Of course, MurmurHash2 is used in our Redis.

4.3 Resolving key Conflicts

When two or more keys are assigned to the same index of the hash table array, we say the keys are in conflict.

Redis hash table uses chained address method to solve key conflicts. Each hash table node has a next pointer, and multiple hash table nodes can use the next pointer to form a one-way linked list.

Note: Here, the head insertion method is used for insertion, and the time complexity is O(1). If the tail insertion method is used, the linked list will be traversed, resulting in a waste of performance.

4.4 rehash

With the continuous execution of operations, the number of keys stored in the hash table will gradually increase or decrease. In order to maintain the load factor of the hash table in a reasonable range, when the number of keys stored in the hash table is too much or too little, it is necessary to expand or shrink the hash table accordingly.

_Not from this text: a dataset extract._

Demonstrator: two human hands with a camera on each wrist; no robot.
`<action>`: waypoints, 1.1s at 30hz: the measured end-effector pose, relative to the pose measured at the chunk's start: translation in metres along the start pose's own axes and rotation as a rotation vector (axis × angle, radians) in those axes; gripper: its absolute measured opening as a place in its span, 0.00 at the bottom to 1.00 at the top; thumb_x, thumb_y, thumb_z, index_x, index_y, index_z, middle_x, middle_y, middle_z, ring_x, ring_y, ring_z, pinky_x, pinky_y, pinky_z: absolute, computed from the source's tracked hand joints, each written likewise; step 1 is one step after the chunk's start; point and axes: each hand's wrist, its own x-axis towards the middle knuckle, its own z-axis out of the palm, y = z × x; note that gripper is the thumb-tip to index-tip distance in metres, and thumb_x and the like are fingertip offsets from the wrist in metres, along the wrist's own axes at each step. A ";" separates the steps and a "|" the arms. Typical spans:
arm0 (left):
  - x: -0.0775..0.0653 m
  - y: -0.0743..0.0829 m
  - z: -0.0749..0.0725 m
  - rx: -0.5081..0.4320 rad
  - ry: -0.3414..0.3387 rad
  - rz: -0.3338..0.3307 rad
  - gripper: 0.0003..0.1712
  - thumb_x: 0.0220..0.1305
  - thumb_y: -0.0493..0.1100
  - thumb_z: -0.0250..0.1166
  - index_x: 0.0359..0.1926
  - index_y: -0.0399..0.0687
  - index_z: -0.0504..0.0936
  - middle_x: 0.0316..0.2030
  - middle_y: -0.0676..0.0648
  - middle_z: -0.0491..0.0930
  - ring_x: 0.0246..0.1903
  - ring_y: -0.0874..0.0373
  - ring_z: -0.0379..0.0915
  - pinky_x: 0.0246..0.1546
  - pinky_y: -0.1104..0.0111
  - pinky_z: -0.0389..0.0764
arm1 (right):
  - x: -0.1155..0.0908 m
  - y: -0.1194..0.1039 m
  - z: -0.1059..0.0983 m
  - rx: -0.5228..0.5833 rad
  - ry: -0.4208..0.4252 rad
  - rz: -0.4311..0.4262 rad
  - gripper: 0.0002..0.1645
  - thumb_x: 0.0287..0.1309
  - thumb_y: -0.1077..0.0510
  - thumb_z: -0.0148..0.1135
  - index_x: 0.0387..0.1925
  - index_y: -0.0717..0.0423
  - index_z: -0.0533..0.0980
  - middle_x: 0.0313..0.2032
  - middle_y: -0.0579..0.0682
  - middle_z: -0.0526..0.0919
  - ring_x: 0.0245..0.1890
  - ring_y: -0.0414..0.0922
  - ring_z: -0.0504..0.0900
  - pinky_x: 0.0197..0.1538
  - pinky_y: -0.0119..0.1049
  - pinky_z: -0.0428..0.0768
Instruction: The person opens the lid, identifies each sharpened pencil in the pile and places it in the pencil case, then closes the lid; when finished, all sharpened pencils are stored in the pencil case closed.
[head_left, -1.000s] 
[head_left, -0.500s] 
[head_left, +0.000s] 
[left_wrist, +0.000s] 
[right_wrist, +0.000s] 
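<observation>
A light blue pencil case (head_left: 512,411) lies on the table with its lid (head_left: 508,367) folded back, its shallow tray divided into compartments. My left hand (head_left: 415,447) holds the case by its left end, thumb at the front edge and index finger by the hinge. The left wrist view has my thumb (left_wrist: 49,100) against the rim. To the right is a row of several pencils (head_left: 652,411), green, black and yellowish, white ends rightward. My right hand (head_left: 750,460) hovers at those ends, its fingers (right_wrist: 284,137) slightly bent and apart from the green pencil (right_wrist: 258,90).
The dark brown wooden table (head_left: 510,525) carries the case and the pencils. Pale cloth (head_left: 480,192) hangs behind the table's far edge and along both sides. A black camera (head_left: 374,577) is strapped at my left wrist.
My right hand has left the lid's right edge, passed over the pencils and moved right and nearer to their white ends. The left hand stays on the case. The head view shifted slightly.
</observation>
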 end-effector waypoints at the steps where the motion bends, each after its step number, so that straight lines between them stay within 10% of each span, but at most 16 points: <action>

Load factor = ht[0]. Used/ht[0].size();Copy the code

Both expansion and contraction can be done by rehash operations. Redis rehashes the dictionary’s hash table as follows:

  • Allocate space for the dictionary ht[1] hash table, which depends on the operation to be performed and the number of key-value pairs ht[0] currently contains (that is, the value of ht[0]. Used) :
    • If an extension operation is performed, the size of ht[1] is the first one equal to 2^n of ht[0]. Used *2;
    • If the shrink operation is performed, then ht[1] is the first 2*n greater than or equal to ht[0]. Used;
  • Rehash all key-value pairs saved in HT [0] onto HT [1]. Rehash means recalculating the hash and index values of the keys and then placing the key-value pairs in the specified position of the HT [1] hash table.
  • When all key-value pairs contained in HT [0] are migrated to HT [1] (HT [0] becomes empty), release HT [0], set HT [1] to HT [0], and create a new blank hash table in HT [1] for the next rehash.

4.5 Progressive Rehash

We know that we rehash as we expand and shrink, but this rehash is not done all at once, it is done many times, incrementally.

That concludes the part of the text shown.